Some satellites in polar orbits lost control for several hours. GOES weather satellite communications were interrupted causing weather images to be lost. NASA's TDRS-1 communication satellite recorded over 250 anomalies caused by the increased particles flowing into its sensitive electronics. The Space Shuttle Discovery was having its own mysterious problems. A sensor on one of the tanks supplying hydrogen to a fuel cell was showing unusually high pressure readings on March 13. The problem went away just as mysteriously after the solar storm subsided.

The variations in the Earth's magnetic field also tripped circuit breakers on Hydro-Québec's power grid. The utility's very long transmission lines and the fact that most of Quebec sits on a large rock shield prevented current flowing through the Earth, finding a less resistant path along the 735 kV power lines.

The James Bay network went offline in less than 90 seconds, giving Quebec its second massive blackout in 11 months. The power failure lasted 9 hours and forced the company to implement various mitigation strategies, including raising the trip level, installing series compensation on ultra high voltage lines and upgrading various monitoring and operational procedures. Other utilities in North America, the UK, Northern Europe and elsewhere implemented programs to reduce the risks associated with geomagnetically induced currents.

Since 1995, geomagnetic storms and solar flares have been monitored from the Solar and Heliospheric Observatory (SOHO) joint-NASA-European Space Agency satellite.

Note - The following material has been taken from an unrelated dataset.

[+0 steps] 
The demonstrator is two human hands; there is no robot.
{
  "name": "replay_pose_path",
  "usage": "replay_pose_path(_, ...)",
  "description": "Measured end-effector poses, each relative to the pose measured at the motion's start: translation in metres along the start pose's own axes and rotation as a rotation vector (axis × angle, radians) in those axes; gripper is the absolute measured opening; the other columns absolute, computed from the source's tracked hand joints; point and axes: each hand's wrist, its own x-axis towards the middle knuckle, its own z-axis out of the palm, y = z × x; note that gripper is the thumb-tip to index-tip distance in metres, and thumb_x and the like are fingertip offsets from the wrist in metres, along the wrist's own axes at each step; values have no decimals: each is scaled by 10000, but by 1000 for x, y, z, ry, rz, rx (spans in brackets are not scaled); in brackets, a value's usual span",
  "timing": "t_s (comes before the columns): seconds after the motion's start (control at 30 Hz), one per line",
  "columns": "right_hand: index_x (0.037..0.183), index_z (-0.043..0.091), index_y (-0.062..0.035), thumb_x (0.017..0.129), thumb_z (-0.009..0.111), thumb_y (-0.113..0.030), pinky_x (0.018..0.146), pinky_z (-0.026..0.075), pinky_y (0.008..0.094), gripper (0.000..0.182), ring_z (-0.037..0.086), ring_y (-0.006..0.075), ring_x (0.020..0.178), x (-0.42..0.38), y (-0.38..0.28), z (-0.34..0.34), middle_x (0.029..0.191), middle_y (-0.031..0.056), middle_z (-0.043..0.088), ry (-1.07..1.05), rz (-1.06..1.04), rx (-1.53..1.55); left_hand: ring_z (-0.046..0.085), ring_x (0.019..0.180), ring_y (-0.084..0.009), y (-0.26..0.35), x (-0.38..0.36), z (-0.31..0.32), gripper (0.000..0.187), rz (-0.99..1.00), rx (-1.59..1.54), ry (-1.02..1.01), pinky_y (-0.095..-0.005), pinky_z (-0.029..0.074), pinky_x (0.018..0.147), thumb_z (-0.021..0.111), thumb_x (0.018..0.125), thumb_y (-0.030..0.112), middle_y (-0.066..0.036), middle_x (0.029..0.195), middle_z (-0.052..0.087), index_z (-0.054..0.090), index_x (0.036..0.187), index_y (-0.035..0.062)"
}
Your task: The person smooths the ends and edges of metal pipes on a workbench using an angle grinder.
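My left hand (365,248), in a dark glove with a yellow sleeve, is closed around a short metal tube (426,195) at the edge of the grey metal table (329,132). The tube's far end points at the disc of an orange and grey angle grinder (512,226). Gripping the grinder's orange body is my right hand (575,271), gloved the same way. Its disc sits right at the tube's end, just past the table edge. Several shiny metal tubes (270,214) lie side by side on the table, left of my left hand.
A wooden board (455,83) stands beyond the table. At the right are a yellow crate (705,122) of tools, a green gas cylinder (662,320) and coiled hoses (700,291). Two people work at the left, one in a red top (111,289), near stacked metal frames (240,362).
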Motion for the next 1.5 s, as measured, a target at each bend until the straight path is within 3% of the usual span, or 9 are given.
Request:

==August 1989 geomagnetic storm==
In August 1989, another geomagnetic storm affected microchips, leading to a halt of all trading on Toronto's stock market. This geomagnetic storm was caused by a very large X20 solar flare on August 16, 1989, which was even stronger than the X15 flare from March 6, 1989, referred above.

==Sunquakes discovered==
"Sunquakes" caused by solar flares were first observed during this cycle. These are running acoustic waves, as opposed to the standing waves that constitute the material of helioseismology. The flare impulse launches these waves from the photosphere, and they arc deeply into the interior of the Sun before refracting back to the surface to appear as faint ripples, expanding radially away from the flare some tens of minutes later. The flare in which these waves were first observed, SOL1996-07-09, occurred more than three years after the last previous major event.